Skip to main content

Tree

Main Source:

Tree is a data structure where the elements are stored in tree-like structure. An element in a tree is called a node, the first and the topmost node in the tree is called the root node. Each node is connected to each other, it may connect to multiple node, a connection is called an edge or a link. The node that connect to other node is called the parent node, and the connected node is called child node.

In essence, tree can be thought as a linked list with branches. The connection of each node is similar to linked list, each node stores a value and a reference to the next node. What makes tree different is a tree can connect to multiple node, creating a branch.

Tree can be implemented in linked list, so similar to linked list, tree operation such as insertion and deletion can be done in similar way. The has many variants, depending on the type, the time complexity for each operation can vary.

Other concept:

  • Sibling Nodes: Sibling nodes are nodes that share the same parent node. They are at the same level in the tree.
  • Leaf Nodes: Leaf nodes are nodes that have no child nodes. They are the terminal nodes at the bottom of the tree.
  • Internal Nodes: Also known as inner node, they are every node except the leaf and root nodes.
  • Level or Depth: Starting from 0 (the root node), it represents the depth of the tree.

Tree data structure
Source: https://en.wikipedia.org/wiki/Tree_(data_structure) (with modification)
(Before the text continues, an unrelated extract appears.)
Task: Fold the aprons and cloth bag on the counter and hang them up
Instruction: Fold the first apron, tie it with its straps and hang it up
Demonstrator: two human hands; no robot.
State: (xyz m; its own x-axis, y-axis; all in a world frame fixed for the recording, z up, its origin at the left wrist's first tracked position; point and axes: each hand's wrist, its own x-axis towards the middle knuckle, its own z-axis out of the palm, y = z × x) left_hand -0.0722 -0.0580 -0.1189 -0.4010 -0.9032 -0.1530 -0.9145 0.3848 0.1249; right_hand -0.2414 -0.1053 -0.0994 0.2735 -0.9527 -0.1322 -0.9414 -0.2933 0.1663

Tree are used where it's needed to represent something in hierarchical structure. For example, a file system often employ a tree structure to represent directories and files, with directories serving as parent nodes and files as leaf nodes.

Binary Tree

A binary tree is a type of tree data structure in which each node has at most two child nodes, commonly referred to as the left child and right child. Binary tree is commonly used, it has many other variants.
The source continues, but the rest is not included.